Ultrathin FeTe nanosheets with tetragonal and hexagonal phases synthesized by chemical vapor deposition

2D functional materials, such as 2D magnet and superconductor, spark massive interests from synthesis, manipulation to application. Especially, FeTex with multi-phases provides an ideal platform to explore the possible superconducting, ferromagnetic or antiferromagnetic properties and even their functional heterostructures. Herein, we report a facile chemical vapor deposition (CVD) approach to synthesize ultrathin tetragonal FeTe (down to monolayer), hexagonal FeTe (down to 2.3 nm), and Fe-rich hexagonal FeTe with superlattice by tuning the growth temperature according to the phase diagram. Scanning transmission electron microscopy (STEM) is further performed to confirm the difference among these various FeTe phases.
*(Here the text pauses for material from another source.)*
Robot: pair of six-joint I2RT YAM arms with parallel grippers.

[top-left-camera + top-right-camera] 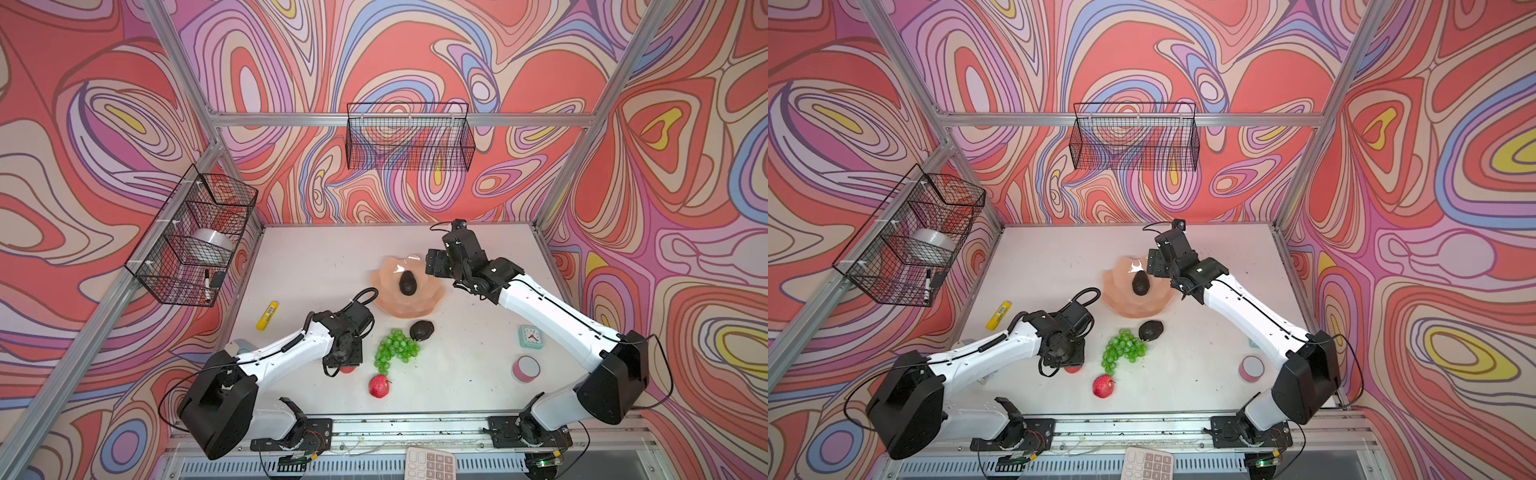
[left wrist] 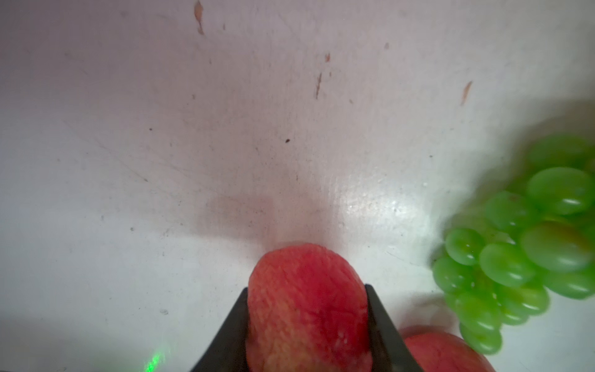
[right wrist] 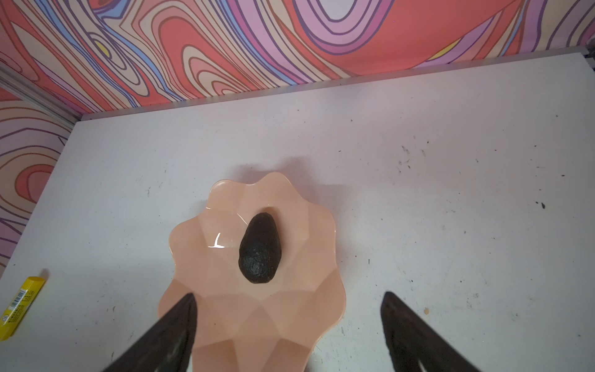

Magneto-transport illustrates that the tetragonal device displays a high linear magnetoresistance (LMR) up to 10.5% at 1.9 K, and the LMR of hexagonal FeTe reaches 5.8% at 1.9 K. Interestingly, O doped tetragonal thick FeTe displays a superconducting transition at 9 K, which can persist even at 16 T. In summary, this study illustrates a phase-selective synthesis of FeTex ultrathin crystals, providing promising opportunities to construct complicated devices such as ferromagnet/antiferromagnet, magnet/superconductor heterostructures.